--- Available data Enclosed Below ---
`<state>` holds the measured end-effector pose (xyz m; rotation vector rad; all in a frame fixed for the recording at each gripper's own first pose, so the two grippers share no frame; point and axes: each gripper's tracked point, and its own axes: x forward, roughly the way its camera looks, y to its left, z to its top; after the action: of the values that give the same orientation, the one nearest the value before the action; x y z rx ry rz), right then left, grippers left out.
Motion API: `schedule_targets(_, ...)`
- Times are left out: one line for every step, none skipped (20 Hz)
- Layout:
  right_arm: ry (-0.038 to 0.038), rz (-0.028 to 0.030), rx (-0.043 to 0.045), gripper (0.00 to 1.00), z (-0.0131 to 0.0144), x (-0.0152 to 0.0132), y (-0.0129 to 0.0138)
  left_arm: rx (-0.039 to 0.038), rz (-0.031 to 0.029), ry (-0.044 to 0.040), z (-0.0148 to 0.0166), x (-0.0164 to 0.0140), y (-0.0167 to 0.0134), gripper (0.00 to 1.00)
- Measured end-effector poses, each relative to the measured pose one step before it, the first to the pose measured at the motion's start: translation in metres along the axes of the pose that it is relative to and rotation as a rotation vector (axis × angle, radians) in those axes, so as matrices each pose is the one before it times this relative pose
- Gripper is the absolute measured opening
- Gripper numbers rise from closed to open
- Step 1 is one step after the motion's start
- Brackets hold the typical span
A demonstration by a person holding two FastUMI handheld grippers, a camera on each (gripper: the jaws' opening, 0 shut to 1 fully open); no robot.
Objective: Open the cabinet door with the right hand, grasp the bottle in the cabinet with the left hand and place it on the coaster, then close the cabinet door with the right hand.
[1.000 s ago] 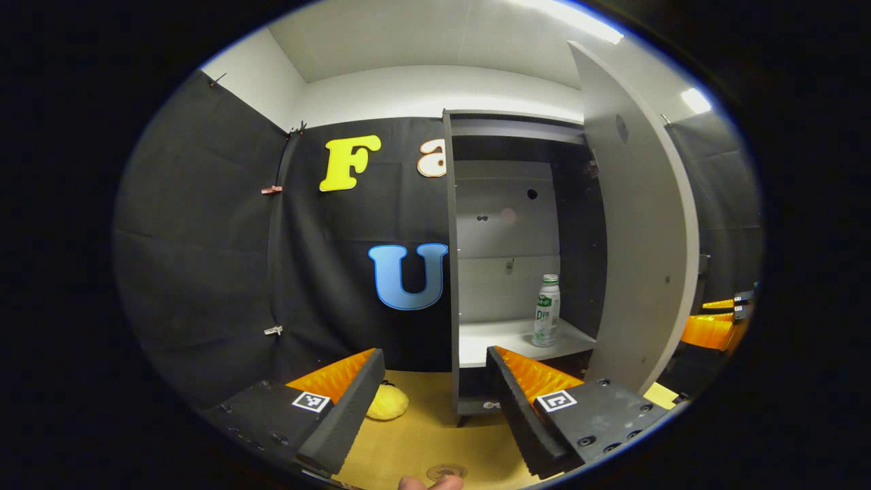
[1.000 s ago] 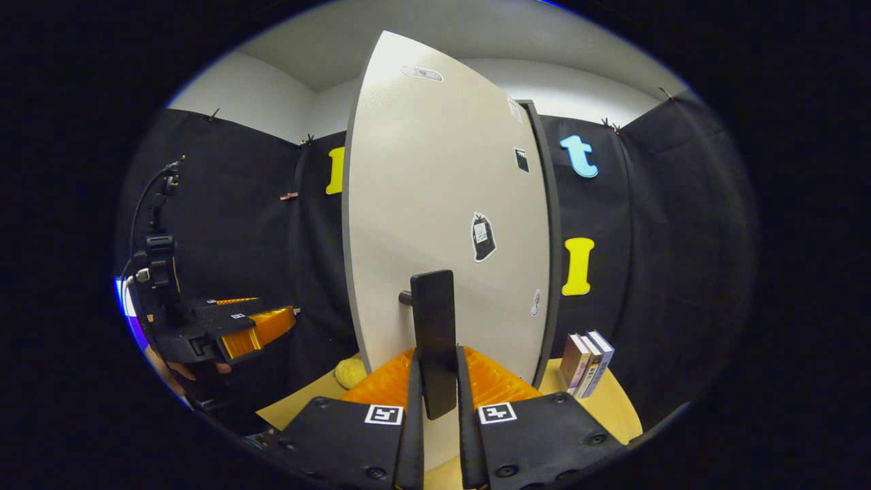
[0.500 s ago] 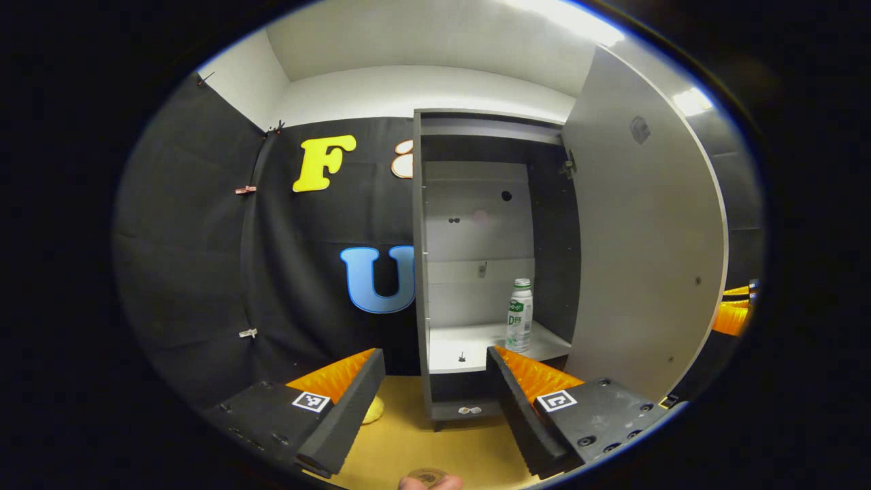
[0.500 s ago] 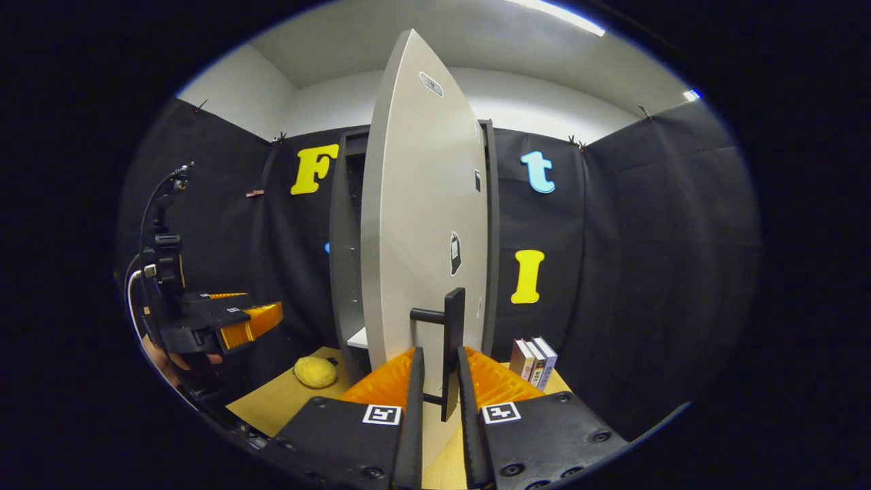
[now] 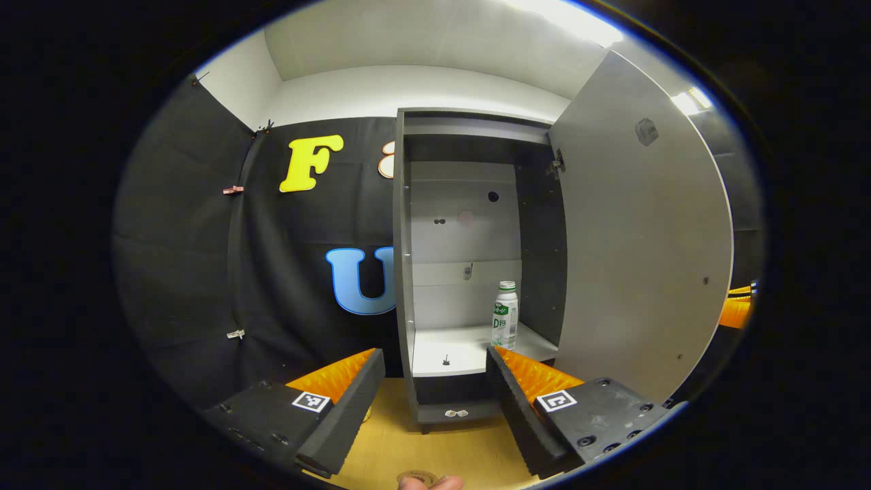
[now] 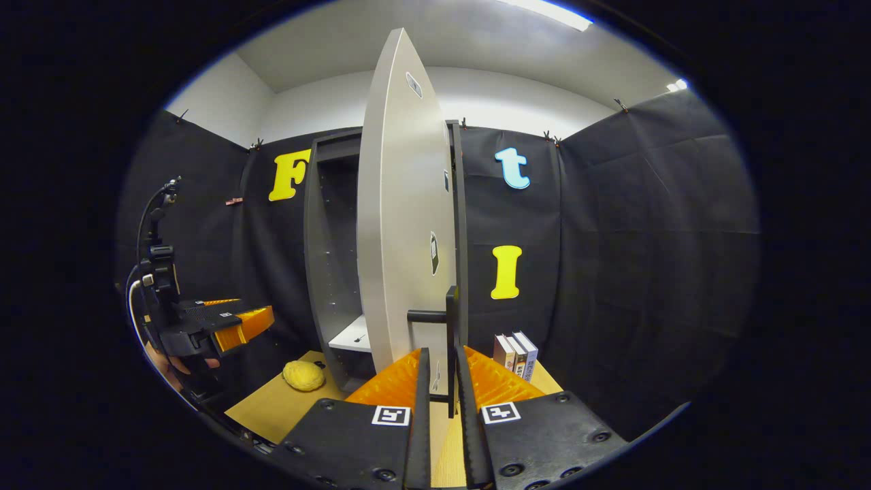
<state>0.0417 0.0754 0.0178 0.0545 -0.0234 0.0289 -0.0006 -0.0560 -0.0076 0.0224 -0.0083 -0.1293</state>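
The grey cabinet (image 5: 408, 245) stands open, its door (image 5: 639, 238) swung out to the right. A white bottle with a green cap (image 5: 504, 315) stands upright on the cabinet's shelf (image 5: 456, 354), at the right side. My left gripper (image 5: 435, 395) is open in front of the shelf and below it, with nothing between its fingers. A round coaster (image 5: 416, 476) peeks in at the bottom edge beside a fingertip. In the right gripper view the door (image 6: 405, 224) is seen nearly edge-on, and my right gripper (image 6: 441, 388) is shut on its dark handle (image 6: 449, 340).
A yellow sponge-like lump (image 6: 303, 375) lies on the wooden table (image 6: 265, 408) left of the cabinet. Three books (image 6: 515, 352) stand right of the door. My left gripper (image 6: 224, 327) hovers at the left, held by a hand.
The door has swung wider open with my right gripper on its handle. In the left gripper view the cabinet and bottle have shifted left toward the centre.
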Motion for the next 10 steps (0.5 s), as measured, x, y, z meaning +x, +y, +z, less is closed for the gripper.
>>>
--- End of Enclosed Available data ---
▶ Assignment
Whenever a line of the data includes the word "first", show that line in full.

▶ Final answer
`<state>` holds the measured end-effector pose (xyz m; rotation vector rad; all in a frame fixed for the recording at each gripper's own first pose, so the two grippers share no frame; point and axes: each gripper's tracked point, and its own axes: x forward, roughly the way its camera looks, y to its left, z to its top; after the action: of the values that give the same orientation, the one nearest the value before the action; x y z rx ry rz), right then left, grippers left out.
- Measured end-effector poses, each relative to the measured pose one step before it, the first to the pose measured at the motion's start: translation in metres along the axes of the pose that it is relative to and rotation as a rotation vector (axis × angle, radians) in those axes, so as matrices each pose is the one before it times this relative pose

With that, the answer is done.